I think most people (at least those in the Northeast) will agree that the warm weather and sunshine we’re finally getting is well deserved and long overdue. Plants are finally sprouting in my yard and in my living room, where I’ve started some seedlings with the kids in preparation for warmer days to come. It’s so refreshing to witness rebirth after so many months buried under snow and ice.

It’s been a long metaphorical winter for me as well in terms of my writing life—not that I’ve been completely silent, as you know if you’ve been following my blogs at Mrs. Green’s World. (And why wouldn’t you?) But that’s not my “real” writing life (no offense to Mrs. Green).
“But blogging is writing,” I can hear you say. Yes. And no.

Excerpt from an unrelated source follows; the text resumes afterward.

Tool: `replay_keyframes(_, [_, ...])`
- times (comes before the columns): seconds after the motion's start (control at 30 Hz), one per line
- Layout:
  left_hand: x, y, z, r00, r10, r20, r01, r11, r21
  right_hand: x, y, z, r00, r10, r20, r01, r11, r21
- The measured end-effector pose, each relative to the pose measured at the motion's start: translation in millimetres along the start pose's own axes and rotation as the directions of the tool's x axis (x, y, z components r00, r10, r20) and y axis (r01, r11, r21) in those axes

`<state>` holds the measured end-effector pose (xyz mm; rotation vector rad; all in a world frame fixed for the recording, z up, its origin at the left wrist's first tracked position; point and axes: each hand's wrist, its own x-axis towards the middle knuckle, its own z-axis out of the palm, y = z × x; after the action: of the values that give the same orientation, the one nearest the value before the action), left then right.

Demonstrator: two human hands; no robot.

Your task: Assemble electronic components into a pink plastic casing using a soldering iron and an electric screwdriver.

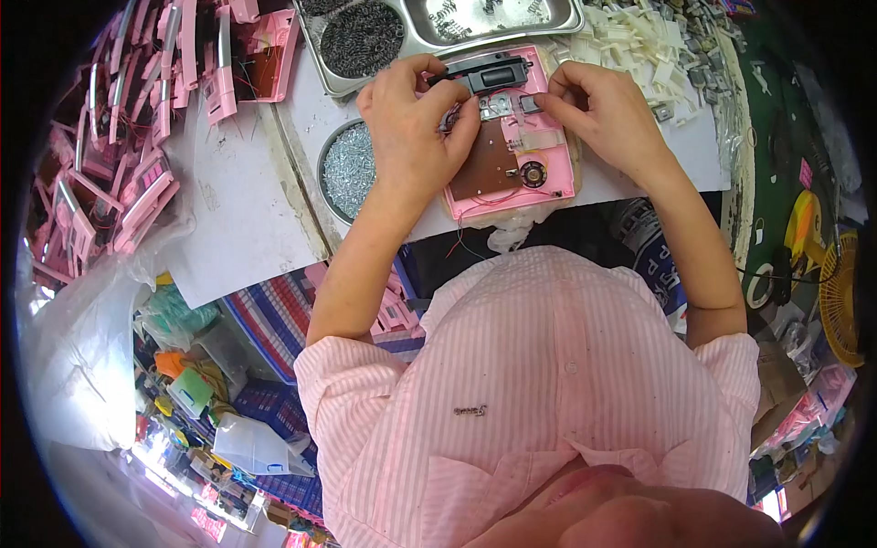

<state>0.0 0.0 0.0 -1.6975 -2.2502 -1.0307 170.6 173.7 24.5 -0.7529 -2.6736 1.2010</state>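
White worktable; pink casing; screw bowl; steel tray.

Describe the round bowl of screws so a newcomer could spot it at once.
Start at the white worktable. Just outside the left hand sits a round metal bowl heaped with small silvery screws. The nearby trays are rectangular and hold dark springs instead.
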Motion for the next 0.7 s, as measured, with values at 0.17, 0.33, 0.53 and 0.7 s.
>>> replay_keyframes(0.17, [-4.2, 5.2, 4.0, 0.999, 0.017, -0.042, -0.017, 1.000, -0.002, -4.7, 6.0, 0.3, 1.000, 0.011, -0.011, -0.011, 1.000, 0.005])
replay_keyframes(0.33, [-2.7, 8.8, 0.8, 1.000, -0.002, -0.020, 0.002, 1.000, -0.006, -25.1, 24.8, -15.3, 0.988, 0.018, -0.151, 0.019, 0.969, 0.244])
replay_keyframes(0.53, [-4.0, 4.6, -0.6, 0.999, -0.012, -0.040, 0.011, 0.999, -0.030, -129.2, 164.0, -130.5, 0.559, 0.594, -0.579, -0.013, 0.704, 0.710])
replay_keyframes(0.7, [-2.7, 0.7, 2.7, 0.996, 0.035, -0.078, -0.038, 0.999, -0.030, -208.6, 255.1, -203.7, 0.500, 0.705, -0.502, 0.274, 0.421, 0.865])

I love blogging. It gets me thinking about topics in a depth I might not have otherwise. It keeps my grammatical and editorial skills honed. It gets my voice “out there” in front of an audience that might not have read my work otherwise. It allows me to be me, in my truest of true voices. All good things.
But my writing life—my “real” writing life—lies in fiction, and fiction is a completely different animal. Where blogging is all about “you,” writing fiction is all about stepping outside of yourself and embodying “the other” as fully and completely as a person can. Thinking someone else’s thoughts. Speaking someone else’s words. Feeling someone else’s feelings. Pulling the puppeteer strings of someone else’s life.

I’ve missed it.
Among the lives lying in wait for me during my several-month dry spell are a sixteen-year-old girl in Elizabethan England trying to make her way in the world by any means that doesn’t involve taking a husband and running a household; a fourteen-year-old boy who is haunted (both literally and figuratively) by the dead brother whose death he caused; a spunky eight-year-old girl who finds out that she’ll soon have to share her parents with a new baby brother; a twelve-year-old Croatian boy in 1926 who suddenly finds himself alone on a train with a ticket to America and no idea how to get there…and the list goes on.

They miss me, these characters. I can feel it. And I certainly miss them.

But I can see saplings shooting up. Last night, I reconnected with several writer friends I haven’t seen in years. We talked about starting a writers group, something I desperately need to keep me on track, like a gasp of air when drowning. Next weekend I’m attending a writers retreat—my first in years—with fellow alums from my MFA program. Another deep gasp.
Spring is coming indeed, and I couldn’t be more excited. Now, just as with the saplings growing in my living room, it is up to me to cultivate the sprouts and help them bloom.